_ACTIVITY_: Read through the data and report every line in which the word "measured" occurs.

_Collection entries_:
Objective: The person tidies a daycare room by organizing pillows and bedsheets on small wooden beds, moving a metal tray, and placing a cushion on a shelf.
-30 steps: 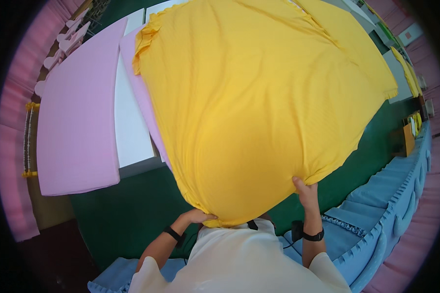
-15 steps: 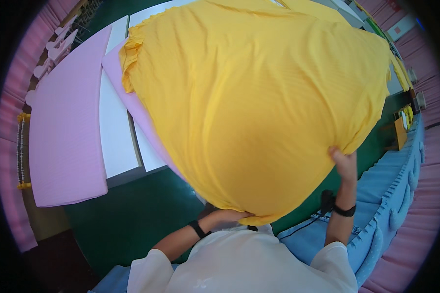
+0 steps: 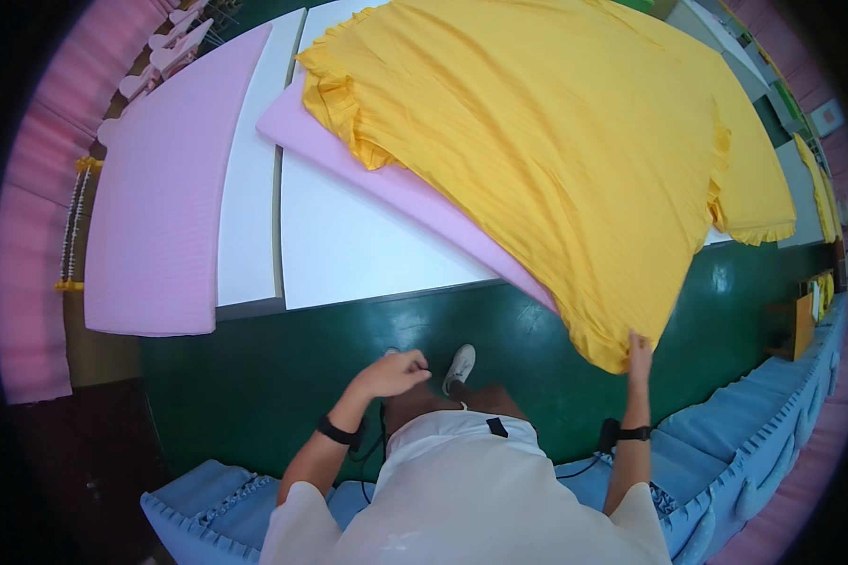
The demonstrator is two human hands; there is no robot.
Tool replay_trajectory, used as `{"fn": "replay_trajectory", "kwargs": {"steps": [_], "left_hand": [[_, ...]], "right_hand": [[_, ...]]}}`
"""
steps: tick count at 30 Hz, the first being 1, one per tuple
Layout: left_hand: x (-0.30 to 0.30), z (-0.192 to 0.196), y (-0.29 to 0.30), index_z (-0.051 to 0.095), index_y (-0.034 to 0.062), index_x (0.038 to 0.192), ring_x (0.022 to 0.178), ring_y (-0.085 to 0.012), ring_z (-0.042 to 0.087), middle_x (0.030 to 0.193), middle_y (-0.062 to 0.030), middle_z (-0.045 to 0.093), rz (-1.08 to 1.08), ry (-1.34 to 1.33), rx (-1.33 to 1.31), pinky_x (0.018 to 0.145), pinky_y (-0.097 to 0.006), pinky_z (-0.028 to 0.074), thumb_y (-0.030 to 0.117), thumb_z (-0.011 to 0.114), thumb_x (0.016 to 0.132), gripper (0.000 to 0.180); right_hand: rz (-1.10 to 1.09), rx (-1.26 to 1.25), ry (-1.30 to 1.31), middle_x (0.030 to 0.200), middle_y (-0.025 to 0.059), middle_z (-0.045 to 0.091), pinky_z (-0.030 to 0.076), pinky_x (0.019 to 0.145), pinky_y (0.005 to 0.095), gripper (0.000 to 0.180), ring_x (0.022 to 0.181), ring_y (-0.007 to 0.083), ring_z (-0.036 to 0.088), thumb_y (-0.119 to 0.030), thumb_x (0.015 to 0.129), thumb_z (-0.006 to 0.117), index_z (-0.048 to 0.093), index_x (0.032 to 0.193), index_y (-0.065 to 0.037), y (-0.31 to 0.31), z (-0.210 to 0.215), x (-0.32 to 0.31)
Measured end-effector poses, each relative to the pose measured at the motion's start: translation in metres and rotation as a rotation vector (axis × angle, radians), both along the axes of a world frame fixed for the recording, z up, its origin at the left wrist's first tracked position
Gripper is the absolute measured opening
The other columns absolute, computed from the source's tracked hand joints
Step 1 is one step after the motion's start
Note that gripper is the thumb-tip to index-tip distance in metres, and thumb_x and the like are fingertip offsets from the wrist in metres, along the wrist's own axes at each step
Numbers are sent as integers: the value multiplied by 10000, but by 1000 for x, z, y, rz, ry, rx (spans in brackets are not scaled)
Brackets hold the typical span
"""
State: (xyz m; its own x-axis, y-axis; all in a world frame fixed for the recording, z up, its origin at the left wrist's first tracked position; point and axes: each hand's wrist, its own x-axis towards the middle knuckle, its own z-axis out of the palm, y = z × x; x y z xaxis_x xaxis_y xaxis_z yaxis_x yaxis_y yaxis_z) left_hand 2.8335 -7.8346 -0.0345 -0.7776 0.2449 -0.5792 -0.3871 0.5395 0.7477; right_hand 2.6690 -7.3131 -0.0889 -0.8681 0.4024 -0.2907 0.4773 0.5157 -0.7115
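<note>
Pinching the near corner of the yellow sheet (image 3: 537, 141), the right hand (image 3: 640, 354) has its thumb and fingers closed on the cloth. The left hand (image 3: 391, 375) is loose, its fingers a bit bent, and I see nothing in it. It is well apart from the sheet, so the right hand is nearer. From the right hand, the sheet goes away to the front and mostly to the left. Its near side slants up to a frilly left end. Its far end is cut off, so I cannot tell which way is longest. Most of it lies over a slanted pink mat (image 3: 415, 200) on a white table (image 3: 367, 247). The held corner hangs past the table, over the green floor (image 3: 254, 395). Further left is another pink mat (image 3: 170, 188).
</note>
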Motion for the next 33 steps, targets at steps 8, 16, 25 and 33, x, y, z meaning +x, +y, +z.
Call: {"fn": "replay_trajectory", "kwargs": {"steps": [8,16,25,33], "left_hand": [[-33,4,-112,486,9,1208,861,-202,623,935,-136,639,349,72,-146,750,-331,508,217,646,876,423],[-208,-24,-270,415,-31,1295,1022,-217,570,1125,-122,559,1040,187,388,897,-370,472,237,659,844,579],[-299,-30,-298,459,-32,1115,967,-360,587,1085,-240,568,1293,553,-550,851,-412,476,408,736,767,626],[-304,-4,-221,494,-37,1163,1002,-411,616,1057,-252,643,614,214,-833,865,-464,485,430,638,803,607]], "right_hand": [[965,620,419,1283,240,451,244,1068,575,787,1267,408,373,-304,680,786,432,1329,-34,-228,47,-35],[792,830,343,1143,202,485,298,1034,549,633,1153,391,430,-88,653,687,471,1243,-7,-313,24,-65],[702,755,239,964,174,505,361,968,483,391,991,379,474,47,596,600,504,972,-4,-278,31,-31],[605,804,224,897,181,491,400,838,481,301,933,401,474,72,613,572,481,887,-15,-187,19,23]]}}
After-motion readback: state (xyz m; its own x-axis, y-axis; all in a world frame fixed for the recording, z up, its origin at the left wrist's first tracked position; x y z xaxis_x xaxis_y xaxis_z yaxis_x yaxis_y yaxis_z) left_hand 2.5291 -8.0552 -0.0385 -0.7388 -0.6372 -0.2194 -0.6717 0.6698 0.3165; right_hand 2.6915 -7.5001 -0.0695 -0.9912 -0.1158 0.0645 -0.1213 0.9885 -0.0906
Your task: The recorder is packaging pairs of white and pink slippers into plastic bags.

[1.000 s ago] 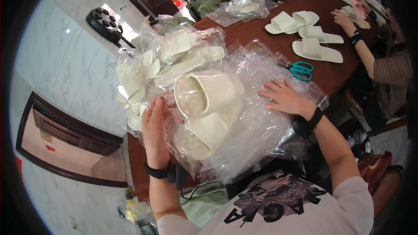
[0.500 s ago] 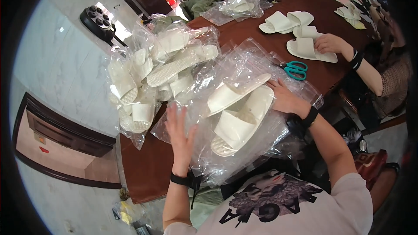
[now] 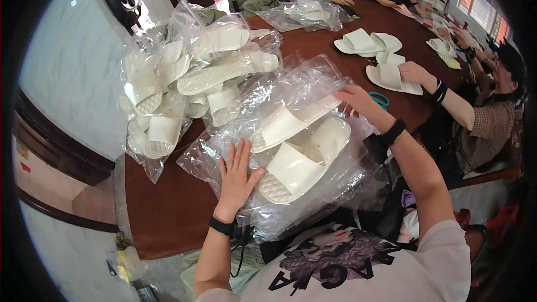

_ANSWER FOR THIS EXERCISE_:
Measured end-effector poses, each relative to the pose measured at the motion's start: translation in metres and rotation as a rotation vector (axis × angle, radians), both along the axes of a world frame fixed for the recording, z up, its origin at the left wrist's first tracked position
Gripper is the absolute measured opening

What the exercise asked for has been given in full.